What the U.S. Army described as a “combined training event” also followed North Korea’s claim that its weapons were now capable of reaching the U.S. mainland, as Fox News reported.
According to Stars and Stripes, the U.S. military usually refrains from disclosing details about its exercises, but a statement by the Eighth Army linked Saturday’s drill directly with North Korea’s ICBM launch. (The Eighth Army is the U.S. force based in South Korea.)
The North Korean missile was launched around midnight Saturday local time in the country’s northwest, landing in the Sea of Japan about 620 miles east of the launch site, the Stars and Stripes report said, citing a Pentagon statement.
The Eighth Army claimed the exercise involved the use of a surface-to-surface Army Tactical Missile System (ATACMS) and South Korea’s Huynmoo Missile II.

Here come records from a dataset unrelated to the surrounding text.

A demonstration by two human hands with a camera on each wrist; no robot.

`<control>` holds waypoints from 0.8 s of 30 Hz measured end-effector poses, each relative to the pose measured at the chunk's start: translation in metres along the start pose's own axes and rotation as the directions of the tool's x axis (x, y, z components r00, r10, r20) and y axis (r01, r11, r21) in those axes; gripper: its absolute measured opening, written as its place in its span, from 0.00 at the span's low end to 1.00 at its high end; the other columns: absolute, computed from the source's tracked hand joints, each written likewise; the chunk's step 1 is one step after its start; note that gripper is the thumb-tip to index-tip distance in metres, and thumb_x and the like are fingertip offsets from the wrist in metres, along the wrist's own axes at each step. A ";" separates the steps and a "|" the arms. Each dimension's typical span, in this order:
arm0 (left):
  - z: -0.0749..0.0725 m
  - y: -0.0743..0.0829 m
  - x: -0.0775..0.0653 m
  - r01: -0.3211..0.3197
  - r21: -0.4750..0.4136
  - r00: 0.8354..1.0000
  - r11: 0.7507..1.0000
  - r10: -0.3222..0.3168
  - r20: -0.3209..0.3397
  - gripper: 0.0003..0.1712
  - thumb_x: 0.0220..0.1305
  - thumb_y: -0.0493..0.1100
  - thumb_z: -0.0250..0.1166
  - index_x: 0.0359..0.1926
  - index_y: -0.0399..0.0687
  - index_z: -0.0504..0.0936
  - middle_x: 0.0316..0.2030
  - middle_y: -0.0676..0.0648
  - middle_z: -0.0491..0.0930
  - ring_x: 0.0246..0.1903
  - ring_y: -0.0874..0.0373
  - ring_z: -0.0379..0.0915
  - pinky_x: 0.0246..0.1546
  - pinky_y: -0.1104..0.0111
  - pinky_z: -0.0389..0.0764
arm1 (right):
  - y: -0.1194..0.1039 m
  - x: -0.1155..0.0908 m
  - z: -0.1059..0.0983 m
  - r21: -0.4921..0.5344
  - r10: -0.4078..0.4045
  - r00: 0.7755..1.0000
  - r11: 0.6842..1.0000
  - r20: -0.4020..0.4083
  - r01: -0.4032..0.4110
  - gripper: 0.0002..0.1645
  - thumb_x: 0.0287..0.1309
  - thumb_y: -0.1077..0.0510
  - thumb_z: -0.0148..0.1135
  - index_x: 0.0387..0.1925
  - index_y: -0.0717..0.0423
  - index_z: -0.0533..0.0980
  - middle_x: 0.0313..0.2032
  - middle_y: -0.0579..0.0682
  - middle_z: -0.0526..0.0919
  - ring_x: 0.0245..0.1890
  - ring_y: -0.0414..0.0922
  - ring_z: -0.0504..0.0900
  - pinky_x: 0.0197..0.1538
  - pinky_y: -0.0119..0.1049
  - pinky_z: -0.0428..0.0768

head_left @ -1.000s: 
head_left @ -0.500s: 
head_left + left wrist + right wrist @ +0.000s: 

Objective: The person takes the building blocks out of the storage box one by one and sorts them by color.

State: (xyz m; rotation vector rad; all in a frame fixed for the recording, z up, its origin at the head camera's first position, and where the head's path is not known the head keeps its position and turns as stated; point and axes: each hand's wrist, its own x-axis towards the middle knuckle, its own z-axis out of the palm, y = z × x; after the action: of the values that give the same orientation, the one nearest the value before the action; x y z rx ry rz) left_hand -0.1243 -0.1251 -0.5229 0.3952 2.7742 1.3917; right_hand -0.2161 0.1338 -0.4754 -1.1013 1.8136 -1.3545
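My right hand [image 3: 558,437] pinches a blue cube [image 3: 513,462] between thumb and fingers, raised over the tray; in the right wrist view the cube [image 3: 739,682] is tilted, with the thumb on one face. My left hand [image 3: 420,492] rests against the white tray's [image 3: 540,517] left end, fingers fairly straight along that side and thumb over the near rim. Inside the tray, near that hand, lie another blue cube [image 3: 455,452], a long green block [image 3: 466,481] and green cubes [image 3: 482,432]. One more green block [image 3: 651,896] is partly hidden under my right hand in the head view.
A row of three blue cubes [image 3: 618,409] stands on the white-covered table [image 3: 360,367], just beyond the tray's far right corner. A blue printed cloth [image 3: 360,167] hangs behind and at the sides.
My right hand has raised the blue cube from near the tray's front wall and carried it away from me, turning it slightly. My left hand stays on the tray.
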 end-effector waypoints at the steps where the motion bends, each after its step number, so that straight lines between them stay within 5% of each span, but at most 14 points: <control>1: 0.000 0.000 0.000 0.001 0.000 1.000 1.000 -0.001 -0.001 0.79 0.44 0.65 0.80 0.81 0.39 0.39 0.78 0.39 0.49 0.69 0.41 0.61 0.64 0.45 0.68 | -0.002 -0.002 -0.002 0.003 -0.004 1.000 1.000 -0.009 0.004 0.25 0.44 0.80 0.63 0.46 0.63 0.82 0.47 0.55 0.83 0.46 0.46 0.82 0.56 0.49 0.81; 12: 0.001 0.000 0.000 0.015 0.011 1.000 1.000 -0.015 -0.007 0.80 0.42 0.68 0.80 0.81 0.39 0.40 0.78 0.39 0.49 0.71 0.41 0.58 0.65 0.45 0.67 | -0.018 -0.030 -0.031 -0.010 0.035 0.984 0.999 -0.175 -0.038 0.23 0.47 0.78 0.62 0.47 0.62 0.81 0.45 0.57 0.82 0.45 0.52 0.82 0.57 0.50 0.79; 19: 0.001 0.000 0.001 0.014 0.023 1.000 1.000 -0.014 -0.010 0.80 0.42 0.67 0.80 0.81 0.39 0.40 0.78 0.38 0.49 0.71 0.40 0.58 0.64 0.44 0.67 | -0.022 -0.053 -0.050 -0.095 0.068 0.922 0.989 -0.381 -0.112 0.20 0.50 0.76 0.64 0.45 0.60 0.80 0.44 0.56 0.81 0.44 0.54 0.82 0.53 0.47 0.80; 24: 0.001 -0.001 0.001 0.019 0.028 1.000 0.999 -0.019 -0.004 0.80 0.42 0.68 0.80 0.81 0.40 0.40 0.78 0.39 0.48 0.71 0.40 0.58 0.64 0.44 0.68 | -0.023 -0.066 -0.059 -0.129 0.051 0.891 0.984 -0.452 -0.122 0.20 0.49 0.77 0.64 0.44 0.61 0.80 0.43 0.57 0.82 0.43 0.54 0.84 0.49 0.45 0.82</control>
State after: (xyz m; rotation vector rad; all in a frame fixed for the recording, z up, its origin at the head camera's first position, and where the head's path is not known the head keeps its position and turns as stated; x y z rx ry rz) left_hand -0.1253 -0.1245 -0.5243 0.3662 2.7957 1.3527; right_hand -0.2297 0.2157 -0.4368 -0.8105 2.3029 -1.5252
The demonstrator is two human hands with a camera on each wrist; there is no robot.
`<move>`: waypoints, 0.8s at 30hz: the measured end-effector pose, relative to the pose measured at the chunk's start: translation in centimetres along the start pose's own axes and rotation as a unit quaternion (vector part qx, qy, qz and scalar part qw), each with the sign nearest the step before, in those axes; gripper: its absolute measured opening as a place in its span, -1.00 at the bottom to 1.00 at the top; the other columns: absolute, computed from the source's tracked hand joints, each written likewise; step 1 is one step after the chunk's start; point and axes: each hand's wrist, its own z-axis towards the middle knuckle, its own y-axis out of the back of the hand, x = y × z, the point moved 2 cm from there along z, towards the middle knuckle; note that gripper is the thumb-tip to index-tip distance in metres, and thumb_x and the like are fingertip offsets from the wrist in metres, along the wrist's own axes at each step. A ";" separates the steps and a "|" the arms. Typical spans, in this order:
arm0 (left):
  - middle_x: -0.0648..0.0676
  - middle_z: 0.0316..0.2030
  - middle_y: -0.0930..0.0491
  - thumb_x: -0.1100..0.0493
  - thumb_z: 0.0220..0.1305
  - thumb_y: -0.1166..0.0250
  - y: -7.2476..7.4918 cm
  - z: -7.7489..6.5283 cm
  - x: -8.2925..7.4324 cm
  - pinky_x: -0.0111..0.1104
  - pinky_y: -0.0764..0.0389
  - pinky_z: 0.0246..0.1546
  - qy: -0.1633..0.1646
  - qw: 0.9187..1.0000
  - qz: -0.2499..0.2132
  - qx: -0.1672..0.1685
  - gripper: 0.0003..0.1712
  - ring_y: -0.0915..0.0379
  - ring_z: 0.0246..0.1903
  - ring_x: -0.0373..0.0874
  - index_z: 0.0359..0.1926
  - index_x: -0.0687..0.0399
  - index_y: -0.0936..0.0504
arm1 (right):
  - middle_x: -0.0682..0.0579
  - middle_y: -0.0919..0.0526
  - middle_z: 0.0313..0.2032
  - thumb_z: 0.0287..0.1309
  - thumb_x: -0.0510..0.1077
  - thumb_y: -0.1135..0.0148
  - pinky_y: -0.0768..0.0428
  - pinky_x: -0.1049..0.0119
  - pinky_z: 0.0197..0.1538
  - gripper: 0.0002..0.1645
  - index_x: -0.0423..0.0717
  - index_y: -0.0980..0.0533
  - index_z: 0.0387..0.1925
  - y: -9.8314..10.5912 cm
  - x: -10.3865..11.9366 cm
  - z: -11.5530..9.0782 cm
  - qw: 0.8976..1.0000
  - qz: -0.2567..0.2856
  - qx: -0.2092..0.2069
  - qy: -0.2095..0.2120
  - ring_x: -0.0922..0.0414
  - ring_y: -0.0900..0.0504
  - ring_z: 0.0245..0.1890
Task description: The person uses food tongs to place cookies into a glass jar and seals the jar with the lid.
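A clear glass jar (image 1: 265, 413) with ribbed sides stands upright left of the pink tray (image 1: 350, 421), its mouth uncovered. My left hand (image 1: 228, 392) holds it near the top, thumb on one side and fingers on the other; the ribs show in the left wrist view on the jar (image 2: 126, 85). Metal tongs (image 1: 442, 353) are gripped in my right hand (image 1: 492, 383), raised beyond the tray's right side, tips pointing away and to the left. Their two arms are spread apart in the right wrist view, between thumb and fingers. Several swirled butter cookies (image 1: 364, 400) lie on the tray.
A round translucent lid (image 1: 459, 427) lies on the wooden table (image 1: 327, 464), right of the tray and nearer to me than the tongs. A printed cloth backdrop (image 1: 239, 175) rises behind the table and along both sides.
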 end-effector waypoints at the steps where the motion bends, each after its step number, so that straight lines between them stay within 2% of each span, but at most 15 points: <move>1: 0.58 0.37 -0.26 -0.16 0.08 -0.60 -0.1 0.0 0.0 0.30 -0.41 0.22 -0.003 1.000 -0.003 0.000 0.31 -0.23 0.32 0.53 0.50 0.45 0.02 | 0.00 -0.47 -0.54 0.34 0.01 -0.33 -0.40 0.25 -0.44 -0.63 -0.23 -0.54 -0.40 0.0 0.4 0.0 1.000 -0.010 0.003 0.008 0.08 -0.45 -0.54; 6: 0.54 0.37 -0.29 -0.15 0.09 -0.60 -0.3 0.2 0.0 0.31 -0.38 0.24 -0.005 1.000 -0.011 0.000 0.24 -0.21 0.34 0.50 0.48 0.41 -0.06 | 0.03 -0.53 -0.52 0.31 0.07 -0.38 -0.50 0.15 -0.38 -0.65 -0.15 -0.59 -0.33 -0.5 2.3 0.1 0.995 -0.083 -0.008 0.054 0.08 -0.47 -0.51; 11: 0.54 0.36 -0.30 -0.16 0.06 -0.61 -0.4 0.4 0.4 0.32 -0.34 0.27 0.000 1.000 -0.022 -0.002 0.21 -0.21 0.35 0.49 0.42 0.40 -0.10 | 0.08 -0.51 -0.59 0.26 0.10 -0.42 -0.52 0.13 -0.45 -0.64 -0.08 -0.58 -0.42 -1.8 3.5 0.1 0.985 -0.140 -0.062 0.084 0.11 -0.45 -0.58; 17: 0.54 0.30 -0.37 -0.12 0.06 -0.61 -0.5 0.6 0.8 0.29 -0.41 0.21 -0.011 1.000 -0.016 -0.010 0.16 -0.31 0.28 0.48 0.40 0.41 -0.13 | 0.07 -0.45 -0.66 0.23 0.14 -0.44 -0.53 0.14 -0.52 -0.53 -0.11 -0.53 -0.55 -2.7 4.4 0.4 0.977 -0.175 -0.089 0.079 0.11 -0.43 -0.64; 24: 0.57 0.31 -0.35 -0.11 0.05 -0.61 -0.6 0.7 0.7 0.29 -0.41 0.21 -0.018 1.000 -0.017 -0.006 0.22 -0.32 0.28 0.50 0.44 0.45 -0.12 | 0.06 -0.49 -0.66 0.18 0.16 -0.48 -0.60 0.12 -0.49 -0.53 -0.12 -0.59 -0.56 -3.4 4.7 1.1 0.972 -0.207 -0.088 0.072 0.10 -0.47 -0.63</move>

“The ATACMS can be rapidly deployed and engaged and provides deep-strike precision capability, enabling the [U.S. and South Korea] to engage a full array of time-critical targets under all weather conditions,” the Pentagon statement said.
Meanwhile, the U.S. military tracked the North Korean missile throughout its flight and determined it posed no threat to North America, Stars and Stripes reported.
“We assess that this missile was an [ICBM], as had been expected,” the Pentagon statement said, adding that the U.S. remained committed to defending South Korea and Japan, two key allies in the Asia-Pacific region, “from any attack or provocation.”